◆ **Aim of the task**: Nothing outside the range is wanted. Repeat exactly the lines below from the one with "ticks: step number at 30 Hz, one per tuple" through the one with "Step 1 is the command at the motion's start".

◆ **Data shown**:
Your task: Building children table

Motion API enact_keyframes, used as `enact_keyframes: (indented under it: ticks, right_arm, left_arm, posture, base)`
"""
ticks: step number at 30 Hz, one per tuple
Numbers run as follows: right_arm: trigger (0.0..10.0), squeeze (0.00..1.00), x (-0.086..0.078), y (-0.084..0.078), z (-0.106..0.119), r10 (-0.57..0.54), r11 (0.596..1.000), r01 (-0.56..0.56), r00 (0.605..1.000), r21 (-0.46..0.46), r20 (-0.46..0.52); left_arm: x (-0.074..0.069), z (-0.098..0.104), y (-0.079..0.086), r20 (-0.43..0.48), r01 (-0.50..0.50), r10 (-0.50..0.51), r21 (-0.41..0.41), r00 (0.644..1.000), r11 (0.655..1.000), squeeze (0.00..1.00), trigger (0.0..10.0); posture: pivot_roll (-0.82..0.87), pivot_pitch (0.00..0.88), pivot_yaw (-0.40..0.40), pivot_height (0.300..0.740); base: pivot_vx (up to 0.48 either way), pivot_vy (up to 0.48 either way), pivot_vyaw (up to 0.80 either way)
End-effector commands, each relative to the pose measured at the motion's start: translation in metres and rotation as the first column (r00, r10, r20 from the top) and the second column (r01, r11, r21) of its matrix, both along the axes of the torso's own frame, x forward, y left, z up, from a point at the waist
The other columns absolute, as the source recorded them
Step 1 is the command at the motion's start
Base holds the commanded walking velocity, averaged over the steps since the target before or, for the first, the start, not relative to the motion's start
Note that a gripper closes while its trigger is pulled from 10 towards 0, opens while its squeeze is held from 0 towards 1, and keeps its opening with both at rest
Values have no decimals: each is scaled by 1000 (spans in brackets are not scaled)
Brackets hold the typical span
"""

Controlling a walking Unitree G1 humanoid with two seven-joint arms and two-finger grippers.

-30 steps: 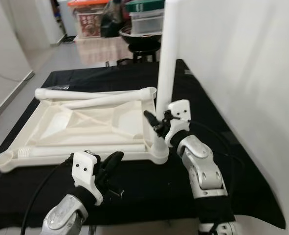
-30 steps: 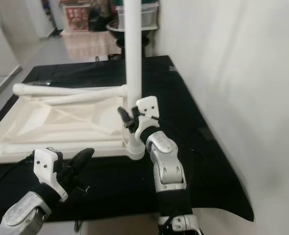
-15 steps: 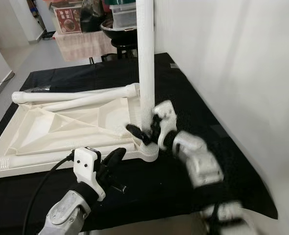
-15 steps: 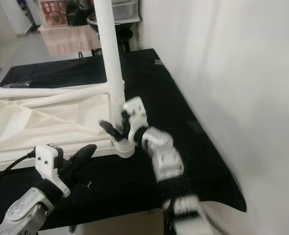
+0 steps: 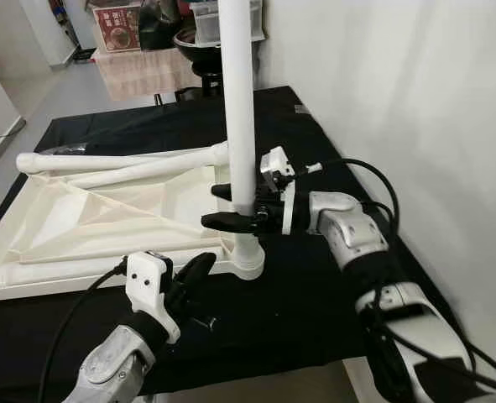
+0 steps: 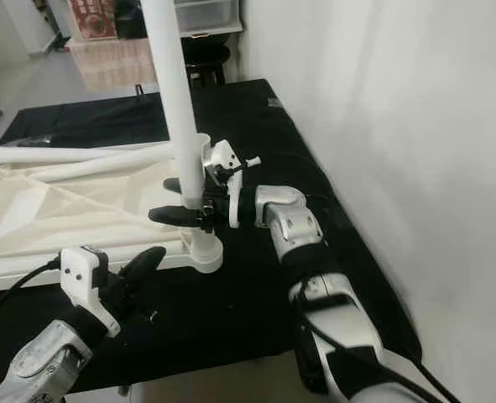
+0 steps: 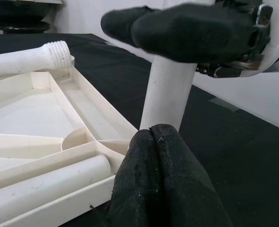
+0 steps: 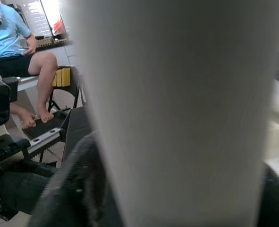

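One leg stands upright in the corner socket, and your right gripper pinches it.

Your left gripper (image 5: 199,270) hovers over the black cloth (image 5: 298,285) at the near edge, just in front of the upturned white tabletop (image 5: 105,218), its two black fingers (image 7: 163,189) pressed together with nothing between them. Two loose legs (image 5: 130,164) lie along the tabletop's far edge, and another lies along its near edge. At the tabletop's near right corner the upright leg (image 5: 239,117) rises from its round socket (image 5: 248,264). Your right gripper (image 5: 231,206) reaches in from the right, level with the cloth, one finger on each side of that leg a little above the socket. Through the right wrist camera you can see a seated person (image 8: 21,52).
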State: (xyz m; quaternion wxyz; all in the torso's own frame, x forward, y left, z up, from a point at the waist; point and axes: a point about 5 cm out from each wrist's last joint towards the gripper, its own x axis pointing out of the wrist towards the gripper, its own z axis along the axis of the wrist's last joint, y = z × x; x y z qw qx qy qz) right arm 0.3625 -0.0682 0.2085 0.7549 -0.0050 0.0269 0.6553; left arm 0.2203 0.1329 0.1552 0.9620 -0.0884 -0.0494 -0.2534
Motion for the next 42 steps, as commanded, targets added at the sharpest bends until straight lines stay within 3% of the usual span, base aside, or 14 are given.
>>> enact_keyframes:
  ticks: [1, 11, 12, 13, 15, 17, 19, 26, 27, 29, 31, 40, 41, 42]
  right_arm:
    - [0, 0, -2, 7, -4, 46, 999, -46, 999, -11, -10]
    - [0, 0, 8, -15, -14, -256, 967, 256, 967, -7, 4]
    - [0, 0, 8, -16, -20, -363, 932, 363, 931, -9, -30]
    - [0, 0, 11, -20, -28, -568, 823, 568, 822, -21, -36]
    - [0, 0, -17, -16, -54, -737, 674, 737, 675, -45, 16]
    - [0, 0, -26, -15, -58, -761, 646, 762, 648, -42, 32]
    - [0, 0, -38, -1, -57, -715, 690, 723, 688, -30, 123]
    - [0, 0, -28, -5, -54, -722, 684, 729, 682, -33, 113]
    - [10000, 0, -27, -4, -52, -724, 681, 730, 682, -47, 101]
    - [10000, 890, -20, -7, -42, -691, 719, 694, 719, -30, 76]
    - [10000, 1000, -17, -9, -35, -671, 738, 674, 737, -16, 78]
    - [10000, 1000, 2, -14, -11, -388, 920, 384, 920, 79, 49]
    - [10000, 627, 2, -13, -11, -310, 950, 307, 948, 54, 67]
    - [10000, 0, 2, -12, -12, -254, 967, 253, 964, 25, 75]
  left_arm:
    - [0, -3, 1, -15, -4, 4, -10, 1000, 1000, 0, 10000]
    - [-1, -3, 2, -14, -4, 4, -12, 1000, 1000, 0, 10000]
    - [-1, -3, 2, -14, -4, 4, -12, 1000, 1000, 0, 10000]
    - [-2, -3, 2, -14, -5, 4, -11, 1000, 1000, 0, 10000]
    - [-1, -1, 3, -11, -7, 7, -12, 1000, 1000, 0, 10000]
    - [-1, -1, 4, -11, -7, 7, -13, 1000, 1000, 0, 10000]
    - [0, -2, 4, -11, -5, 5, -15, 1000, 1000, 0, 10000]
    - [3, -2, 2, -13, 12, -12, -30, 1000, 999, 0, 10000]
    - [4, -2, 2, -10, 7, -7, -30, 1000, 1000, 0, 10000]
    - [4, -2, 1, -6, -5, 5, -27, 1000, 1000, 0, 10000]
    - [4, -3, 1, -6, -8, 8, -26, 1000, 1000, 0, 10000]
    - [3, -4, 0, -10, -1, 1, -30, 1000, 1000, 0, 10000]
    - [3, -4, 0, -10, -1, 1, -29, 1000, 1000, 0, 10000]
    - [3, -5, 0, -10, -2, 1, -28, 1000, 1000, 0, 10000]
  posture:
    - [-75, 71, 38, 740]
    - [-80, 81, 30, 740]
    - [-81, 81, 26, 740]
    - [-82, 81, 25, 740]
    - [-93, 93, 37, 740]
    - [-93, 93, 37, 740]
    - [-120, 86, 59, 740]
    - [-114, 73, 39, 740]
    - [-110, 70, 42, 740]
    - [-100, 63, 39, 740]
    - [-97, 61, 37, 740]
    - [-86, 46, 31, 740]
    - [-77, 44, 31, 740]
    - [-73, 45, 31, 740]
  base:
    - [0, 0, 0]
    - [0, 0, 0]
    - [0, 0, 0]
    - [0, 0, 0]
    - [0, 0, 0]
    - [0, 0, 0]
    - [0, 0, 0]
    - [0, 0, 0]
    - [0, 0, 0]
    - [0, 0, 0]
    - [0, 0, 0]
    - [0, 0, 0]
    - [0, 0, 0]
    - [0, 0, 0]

◆ **Reply to the task**:
ticks: step number at 30 Hz, one per tuple
Numbers run as follows: right_arm: trigger (0.0..10.0), squeeze (0.00..1.00), x (-0.086..0.078), y (-0.084..0.078), z (-0.106..0.119), r10 (-0.57..0.54), r11 (0.596..1.000), r01 (-0.56..0.56), r00 (0.605..1.000), r21 (-0.46..0.46), r20 (-0.46..0.52); left_arm: x (-0.074..0.069), z (-0.098..0.104), y (-0.079..0.086), r20 (-0.43..0.48), r01 (-0.50..0.50), r10 (-0.50..0.51), r21 (-0.41..0.41), r00 (0.644..1.000), r11 (0.655..1.000), squeeze (0.00..1.00), trigger (0.0..10.0); posture: pivot_roll (-0.82..0.87), pivot_pitch (0.00..0.88), pivot_yaw (-0.40..0.40), pivot_height (0.300..0.740); base: pivot_vx (up to 0.48 either way), pivot_vy (up to 0.48 either way), pivot_vyaw (up to 0.80 either way)
End-effector commands, each relative to the pose measured at the motion's start: translation in metres and rotation as the first column (r00, r10, r20 from the top) and the second column (r01, r11, r21) of its matrix, both along the axes of the torso's own frame, x forward, y left, z up, from a point at the waist
The other columns absolute, as the source recorded them
Step 1 is the command at the motion's start

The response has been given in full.